ショートカットキーは覚えてはいけない?―マウス操作を順次キーボードに置き換えていく―
「Ctrl + C」「Ctrl + V」……誰もが一度は使ったことがあるであろうショートカットキー。
ネットには「これを覚えれば作業が10倍速くなる!」という情報があふれています。
ショートカットキーが便利な仕組みであることは、言うまでもありません。マウスでメニューやリボンのあちこちをカチカチするよりも、キー操作1つで済ませるほうがずっと簡単で、短時間で作業が終わります。そのため、「ショートカットキーを覚えて使いこなすだけで時短できる」と喧伝されることがあります。
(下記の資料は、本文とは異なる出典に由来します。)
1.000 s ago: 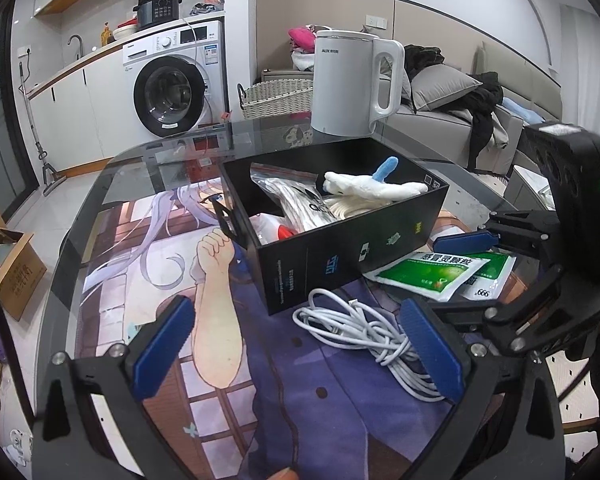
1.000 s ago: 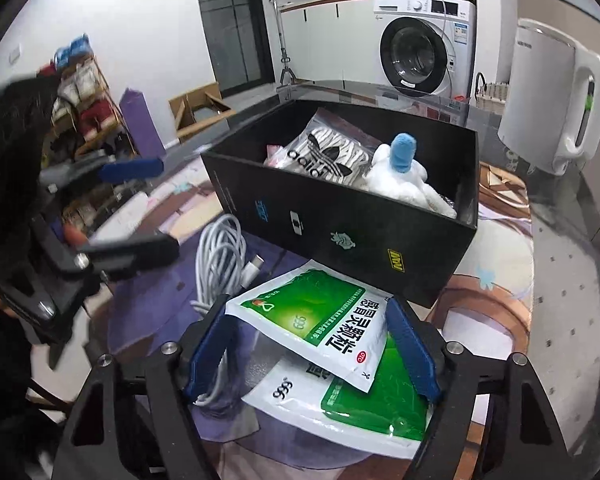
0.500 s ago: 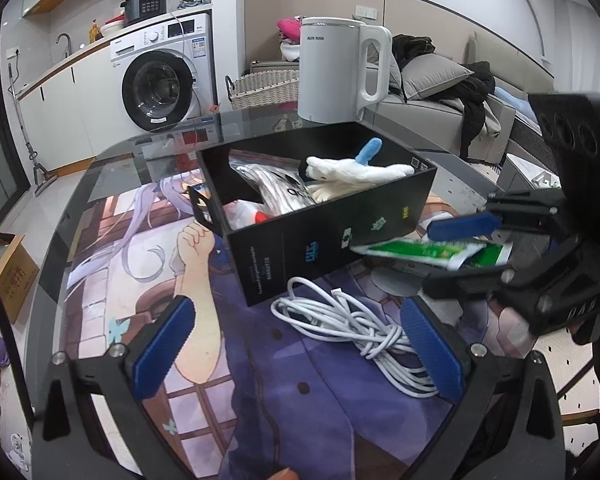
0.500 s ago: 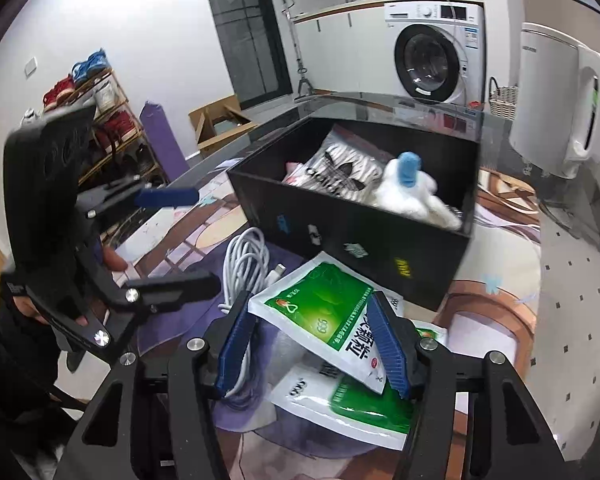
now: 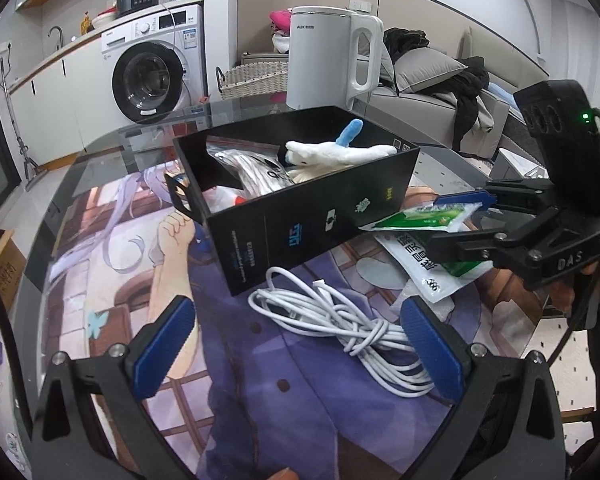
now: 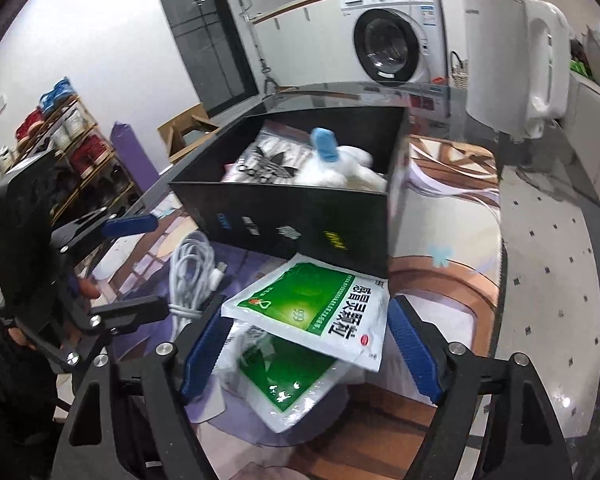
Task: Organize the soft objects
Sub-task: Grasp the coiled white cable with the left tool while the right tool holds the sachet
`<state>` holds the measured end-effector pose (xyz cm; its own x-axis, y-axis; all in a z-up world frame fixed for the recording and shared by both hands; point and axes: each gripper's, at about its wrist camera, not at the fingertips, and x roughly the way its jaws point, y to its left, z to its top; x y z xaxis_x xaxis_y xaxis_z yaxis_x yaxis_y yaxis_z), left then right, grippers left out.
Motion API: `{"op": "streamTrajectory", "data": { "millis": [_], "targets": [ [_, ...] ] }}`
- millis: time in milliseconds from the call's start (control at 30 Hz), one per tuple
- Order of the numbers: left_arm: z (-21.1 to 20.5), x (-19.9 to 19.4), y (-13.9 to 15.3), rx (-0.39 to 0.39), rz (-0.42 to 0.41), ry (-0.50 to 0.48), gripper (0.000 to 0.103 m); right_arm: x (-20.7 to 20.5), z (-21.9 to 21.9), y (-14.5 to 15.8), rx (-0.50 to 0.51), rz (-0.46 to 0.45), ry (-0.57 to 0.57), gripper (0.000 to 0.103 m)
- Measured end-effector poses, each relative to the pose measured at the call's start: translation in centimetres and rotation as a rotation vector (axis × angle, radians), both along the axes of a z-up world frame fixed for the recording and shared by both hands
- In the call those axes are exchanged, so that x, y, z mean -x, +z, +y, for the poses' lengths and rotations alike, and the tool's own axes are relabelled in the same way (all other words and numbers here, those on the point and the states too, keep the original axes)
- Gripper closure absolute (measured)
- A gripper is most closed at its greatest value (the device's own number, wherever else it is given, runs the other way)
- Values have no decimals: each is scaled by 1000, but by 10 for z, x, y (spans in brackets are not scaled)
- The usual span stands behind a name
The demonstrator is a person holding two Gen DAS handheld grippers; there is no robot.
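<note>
A black box (image 5: pixel 300 232) on the glass table holds a white plush toy (image 5: pixel 332 152) with a blue part and a silvery bag (image 5: pixel 252 168). In front of the box (image 6: pixel 284 216), a green and white packet (image 6: pixel 312 308) lies tilted between the pads of my right gripper (image 6: pixel 306 316). Its far edge touches the box wall. The jaws are opening, with a gap at the pads. A second green packet (image 6: pixel 284 380) lies flat beneath it. My left gripper (image 5: pixel 296 344) hangs open over a coiled white cable (image 5: pixel 340 320), holding nothing.
A white kettle (image 5: pixel 324 56) stands behind the box. The table's dark rim (image 6: pixel 560 280) curves close on the right. A picture mat (image 5: pixel 148 264) covers the table left of the box. A washing machine and a sofa stand beyond the table.
The right gripper's pads narrowed on the upper green packet and lifted its near end, then spread wide again. The packet now lies more tilted, against the box. The left gripper barely moved.
</note>
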<state>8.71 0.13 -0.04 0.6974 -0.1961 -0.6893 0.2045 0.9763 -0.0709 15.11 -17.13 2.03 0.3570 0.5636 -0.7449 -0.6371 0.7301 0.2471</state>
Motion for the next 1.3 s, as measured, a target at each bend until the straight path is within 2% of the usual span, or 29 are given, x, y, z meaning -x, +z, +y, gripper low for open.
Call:
{"op": "streamTrajectory", "data": {
  "millis": [300,533,567,600,700,733,767,833,1033,1300],
  "targets": [
    [-3,-8,-8,89,49,-1,0,-1,-5,-4,42,45,25,16],
    [-11,-12,-20,75,87,26,2,0,-14,-2,69,41,36,15],
    [-12,-12,-22,77,94,21,6,2,-15,0,74,34,45,15],
    [-13,-12,-23,83,103,11,15,3,-15,1,74,30,55,15],
    [-18,-11,-24,58,107,-1,27,8,-17,4,72,30,91,14],
    [-19,-10,-23,71,104,-18,32,8,-17,5,73,25,91,14],
    [-19,-9,-22,78,103,-31,41,8,-19,6,74,26,89,14],
    [-20,-7,-20,75,99,-42,46,7,-23,7,71,27,79,14],
    [-25,0,-17,59,74,-87,74,0,-27,13,47,9,0,14],
    [-24,2,-15,60,66,-96,75,-1,2,8,64,14,-60,14]
  ]
}}
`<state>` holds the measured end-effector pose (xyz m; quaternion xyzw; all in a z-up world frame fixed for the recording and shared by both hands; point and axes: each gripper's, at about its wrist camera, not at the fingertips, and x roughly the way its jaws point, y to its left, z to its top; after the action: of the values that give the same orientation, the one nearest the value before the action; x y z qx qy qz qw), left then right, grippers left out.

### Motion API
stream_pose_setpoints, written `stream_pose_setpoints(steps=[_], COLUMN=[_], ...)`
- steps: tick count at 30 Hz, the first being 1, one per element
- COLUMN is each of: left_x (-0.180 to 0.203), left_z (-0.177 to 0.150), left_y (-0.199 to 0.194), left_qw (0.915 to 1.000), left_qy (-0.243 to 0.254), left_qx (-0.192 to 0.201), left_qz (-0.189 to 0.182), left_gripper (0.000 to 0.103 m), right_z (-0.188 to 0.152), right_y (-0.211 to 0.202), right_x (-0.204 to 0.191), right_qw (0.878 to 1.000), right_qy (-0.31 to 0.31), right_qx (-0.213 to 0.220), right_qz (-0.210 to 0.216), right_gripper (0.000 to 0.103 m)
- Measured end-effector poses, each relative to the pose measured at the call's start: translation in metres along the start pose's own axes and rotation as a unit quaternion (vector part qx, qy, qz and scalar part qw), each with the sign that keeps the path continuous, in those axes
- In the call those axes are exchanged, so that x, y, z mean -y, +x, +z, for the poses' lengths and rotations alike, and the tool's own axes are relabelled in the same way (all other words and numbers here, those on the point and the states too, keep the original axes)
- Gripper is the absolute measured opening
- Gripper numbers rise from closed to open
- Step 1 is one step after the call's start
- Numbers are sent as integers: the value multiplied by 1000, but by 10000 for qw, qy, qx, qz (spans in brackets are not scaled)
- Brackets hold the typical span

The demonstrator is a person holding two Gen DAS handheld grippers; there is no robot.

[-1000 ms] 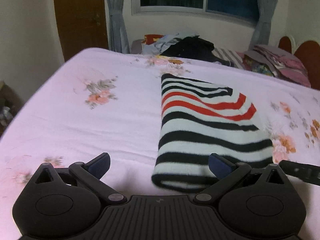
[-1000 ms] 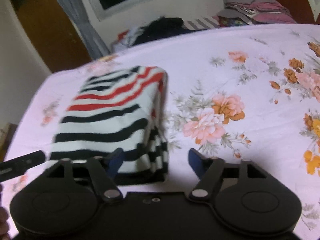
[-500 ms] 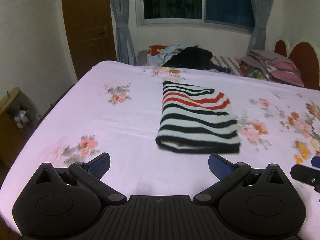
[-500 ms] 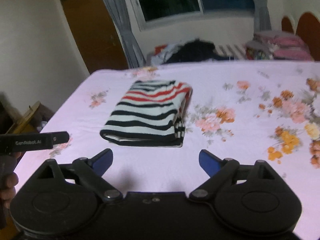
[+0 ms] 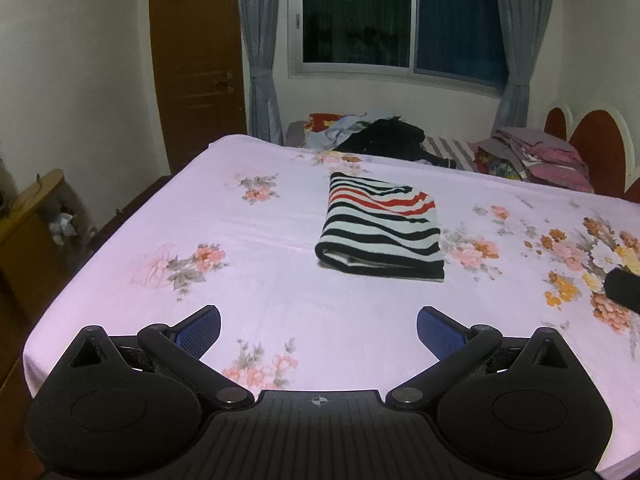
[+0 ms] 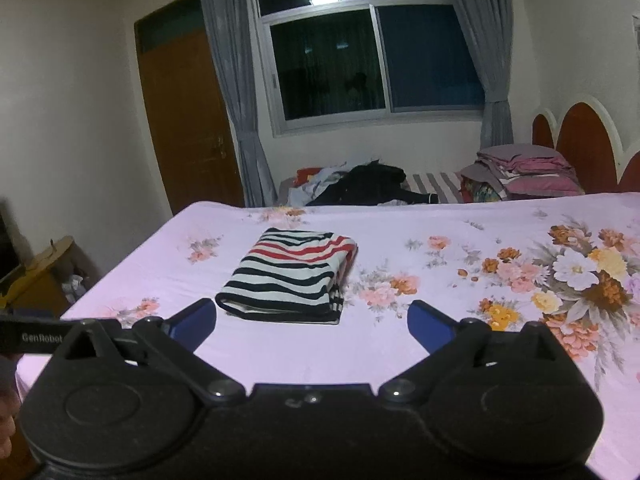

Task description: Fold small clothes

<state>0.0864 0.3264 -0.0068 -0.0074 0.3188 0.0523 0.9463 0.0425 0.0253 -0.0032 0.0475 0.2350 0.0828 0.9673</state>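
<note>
A folded striped garment, white with black and red stripes, lies flat in the middle of the pink floral bedsheet. It also shows in the right wrist view. My left gripper is open and empty, held well back from the garment above the bed's near edge. My right gripper is open and empty too, also back from the garment. The left gripper's body shows at the left edge of the right wrist view.
A heap of unfolded clothes lies beyond the bed's far edge. Folded pink bedding is stacked by the red headboard at the right. A wooden door and low furniture stand left of the bed.
Both grippers have pulled back and up from the folded garment, which now lies farther off. Both stayed open and empty.
</note>
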Motion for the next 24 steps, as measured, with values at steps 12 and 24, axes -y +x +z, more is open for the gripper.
stream_pose_setpoints(steps=[12,24], left_x=[6,10], left_z=[-5,-6], left_y=[-28,-32], left_qw=[9998,9998], left_qy=[56,53], left_qx=[183,164], left_qz=[27,49], left_gripper=[103,103], right_z=[-6,-8], right_y=[-27,-30], right_x=[-3,-3], right_qw=[9998,9998], right_qy=[-11,34], right_qx=[185,205], right_qz=[1,61], right_gripper=[103,103])
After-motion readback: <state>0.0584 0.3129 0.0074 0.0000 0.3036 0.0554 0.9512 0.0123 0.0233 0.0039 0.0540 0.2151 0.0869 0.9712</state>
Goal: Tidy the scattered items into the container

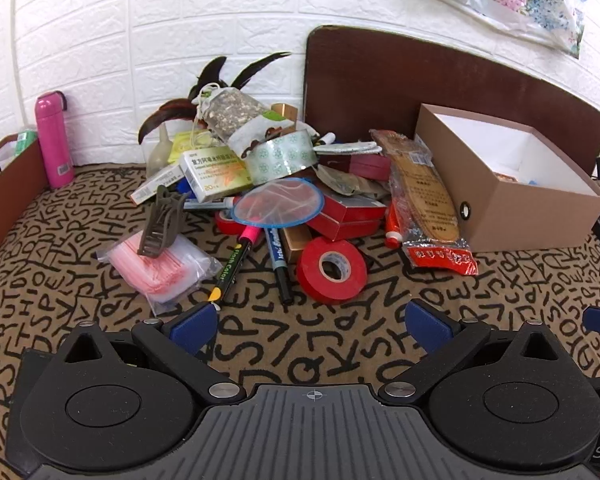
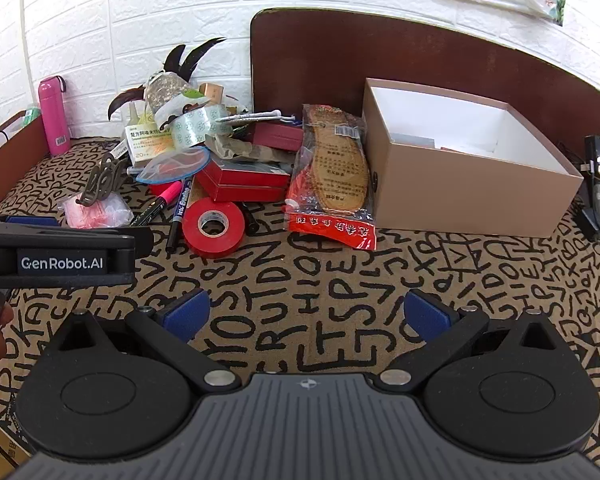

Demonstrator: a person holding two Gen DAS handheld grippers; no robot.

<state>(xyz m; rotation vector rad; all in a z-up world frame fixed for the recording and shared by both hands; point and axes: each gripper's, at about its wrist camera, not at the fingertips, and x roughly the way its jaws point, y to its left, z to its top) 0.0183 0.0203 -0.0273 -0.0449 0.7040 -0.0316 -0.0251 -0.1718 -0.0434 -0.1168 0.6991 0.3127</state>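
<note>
A pile of scattered items lies on the letter-patterned cloth: a red tape roll [image 1: 332, 269] [image 2: 214, 227], a packaged insole [image 1: 426, 196] [image 2: 334, 168], red boxes [image 1: 350, 212] [image 2: 244, 184], marker pens [image 1: 236, 258], a bag of pink masks [image 1: 160, 266] with a hair claw [image 1: 162, 220] on it, a medicine box [image 1: 214, 170] and a patterned tape roll [image 1: 282, 156]. The open tan box [image 1: 512, 200] [image 2: 468, 184] stands at the right. My left gripper [image 1: 308, 324] is open and empty in front of the red tape roll. My right gripper [image 2: 306, 314] is open and empty over bare cloth.
A pink flask [image 1: 54, 140] and a brown paper bag [image 1: 8, 184] stand at the far left by the white brick wall. A dark brown board [image 1: 420, 80] leans behind the box. The left gripper's body [image 2: 60, 252] shows at the left of the right wrist view.
</note>
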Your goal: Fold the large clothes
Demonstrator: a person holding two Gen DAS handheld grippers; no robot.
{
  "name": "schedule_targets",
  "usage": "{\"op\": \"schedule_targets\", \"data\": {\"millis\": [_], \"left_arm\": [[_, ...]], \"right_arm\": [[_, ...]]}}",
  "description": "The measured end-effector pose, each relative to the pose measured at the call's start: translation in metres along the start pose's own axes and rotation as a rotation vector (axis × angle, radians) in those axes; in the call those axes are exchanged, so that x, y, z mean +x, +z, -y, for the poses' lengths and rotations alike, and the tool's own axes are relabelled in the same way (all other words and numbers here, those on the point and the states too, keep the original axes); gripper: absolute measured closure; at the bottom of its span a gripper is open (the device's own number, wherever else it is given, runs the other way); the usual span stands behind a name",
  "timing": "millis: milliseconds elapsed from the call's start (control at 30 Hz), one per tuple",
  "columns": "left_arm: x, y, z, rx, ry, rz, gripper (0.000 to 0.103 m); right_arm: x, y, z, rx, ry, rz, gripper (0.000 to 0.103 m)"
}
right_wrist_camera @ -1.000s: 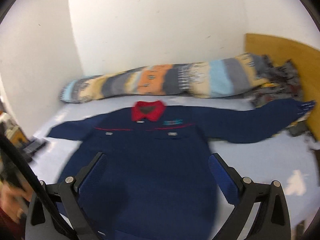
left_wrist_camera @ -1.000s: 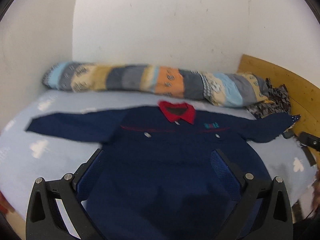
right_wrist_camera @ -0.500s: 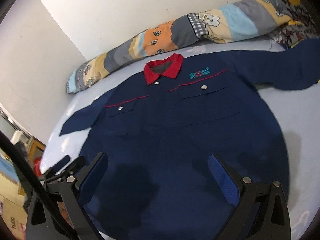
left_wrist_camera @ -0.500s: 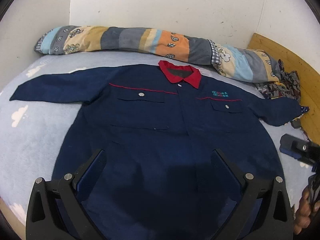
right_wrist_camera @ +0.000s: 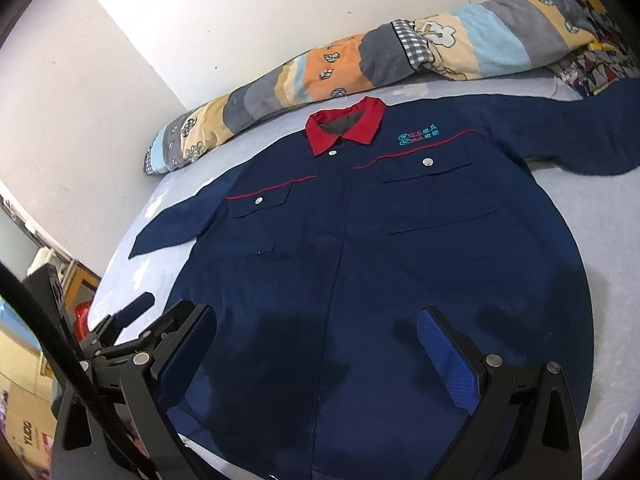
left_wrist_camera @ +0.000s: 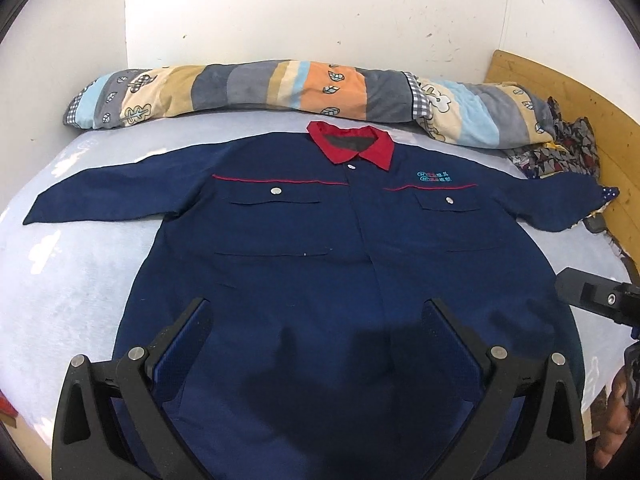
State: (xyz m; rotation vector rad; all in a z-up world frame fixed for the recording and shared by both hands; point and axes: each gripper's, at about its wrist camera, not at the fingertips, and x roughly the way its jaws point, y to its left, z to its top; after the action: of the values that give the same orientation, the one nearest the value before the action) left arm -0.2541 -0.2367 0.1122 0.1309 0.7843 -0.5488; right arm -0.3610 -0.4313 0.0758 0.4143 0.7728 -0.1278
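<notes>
White walls meet in a corner behind a bed [left_wrist_camera: 72,288] covered with a pale blue sheet printed with white clouds. Along the wall at the back edge of the bed lies a long rolled quilt [left_wrist_camera: 304,88] in stripes of grey, orange, tan and light blue. A wooden board [left_wrist_camera: 592,112] stands at the right end of the bed, with a crumpled patterned cloth [left_wrist_camera: 560,152] bunched against it.

Spread flat on the sheet, front side up, we see a large navy work jacket [left_wrist_camera: 320,248] with a red collar [left_wrist_camera: 352,146], thin red piping across the chest, two flapped chest pockets with silver snaps and a small teal logo. Its sleeves reach out to either side; the one on the right ends near the patterned cloth.

We hold our left claw [left_wrist_camera: 318,332] above the lower part of the jacket, its blue-padded fingers wide apart with nothing between them. Our right claw [right_wrist_camera: 316,336] hangs over the same lower area, fingers likewise spread and empty. In the right wrist view the left claw appears at the lower left, over the bed's edge.
</notes>
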Motion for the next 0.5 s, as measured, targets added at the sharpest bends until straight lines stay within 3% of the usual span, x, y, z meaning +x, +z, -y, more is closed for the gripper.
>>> {"op": "schedule_targets", "data": {"millis": [367,500], "left_arm": [[0.001,-0.001,-0.005,0.001,-0.002,-0.01,0.0],[0.0,0.0,-0.011,-0.005,0.044,0.007,0.0]], "right_arm": [[0.001,0.001,-0.002,-0.029,-0.05,-0.008,0.0],[0.001,0.003,0.001,-0.021,-0.067,-0.008,0.0]]}}
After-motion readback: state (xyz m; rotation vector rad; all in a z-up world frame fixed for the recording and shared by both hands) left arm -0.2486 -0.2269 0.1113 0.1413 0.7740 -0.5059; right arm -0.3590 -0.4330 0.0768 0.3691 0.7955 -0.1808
でもちょっと待ってください。本当に“覚えること”が正義なのでしょうか?
1.ショートカットキー信仰の落とし穴
ショートカットキーはたしかに便利です。ですが、全てを覚えることに必死になってしまうと、本来の目的――つまり「成果を出すこと」や「本質的な仕事」に集中できなくなってしまうことも。
毎日頻繁に利用するものであれば、ショートカットキーによる時短効果は大きいですが、使用頻度の低いものまで覚えても時短には大して影響がありません。
普段あまり使わない機能のショートカットキーを覚えたとして、それを何度使うでしょう?月に1回あるかどうかの操作に、時間をかけてキーを覚える意味があるのか、ちょっと立ち止まって考えてみるべきです。
2.「覚える」より「探す・見つける」スキルの方が大事
現代は検索すればすぐに情報が出てくる時代。必要なときに、必要なショートカットをサッと調べて使える柔軟性の方が、100個のキーを暗記するよりよっぽど価値があります。
むしろ、ショートカットキーを“完璧に覚えよう”とする姿勢は、かえって非効率。キーを探す時間をかけてしまうくらいなら、ツールバーからクリックした方が早いこともあるのです。
3.「覚えてはいけない」とはどういうことか?
もちろん、よく使うショートカット(例えばコピーや貼り付け、保存など)を自然に覚えるのは構いません。でも、意識的に「全部覚えよう」とするのはナンセンス。
むしろ、「覚えないことに慣れる」「調べながら使いこなす」というスタイルが、今の時代には合っているのです。
実際の現場では?
現場のプロでも、全部のショートカットキーを覚えている人なんて稀です。みんな使いながら、試しながら、効率的なやり方を“その都度”選んでいます。
「どのキーを押すんだっけ?」と1秒悩むくらいなら、その1秒で検索すればいい。調べた情報は記憶に残る可能性も高く、次に使うときには自然と身についているかもしれません。
まとめ(記憶より、柔軟性を。)
ショートカットキーは、「知っていると便利」なものです。
日々の作業で頻繁に行っているマウス操作を、キーボード操作に置き換えることで、確かな時短効果が期待できます。
しかし、それらをすべて覚えようとする必要はありません。
本当に大切なのは、“必要なときに必要な操作を見つけ出す力”。その柔軟さこそが、あなたの仕事力をより高めてくれます。
効率化のために始めたはずの取り組みが、いつの間にか「効率」に縛られていませんか?
一度、立ち止まって見直してみましょう。
“覚えない勇気”が、あなたをもっと自由に、もっと柔軟にしてくれるはずです。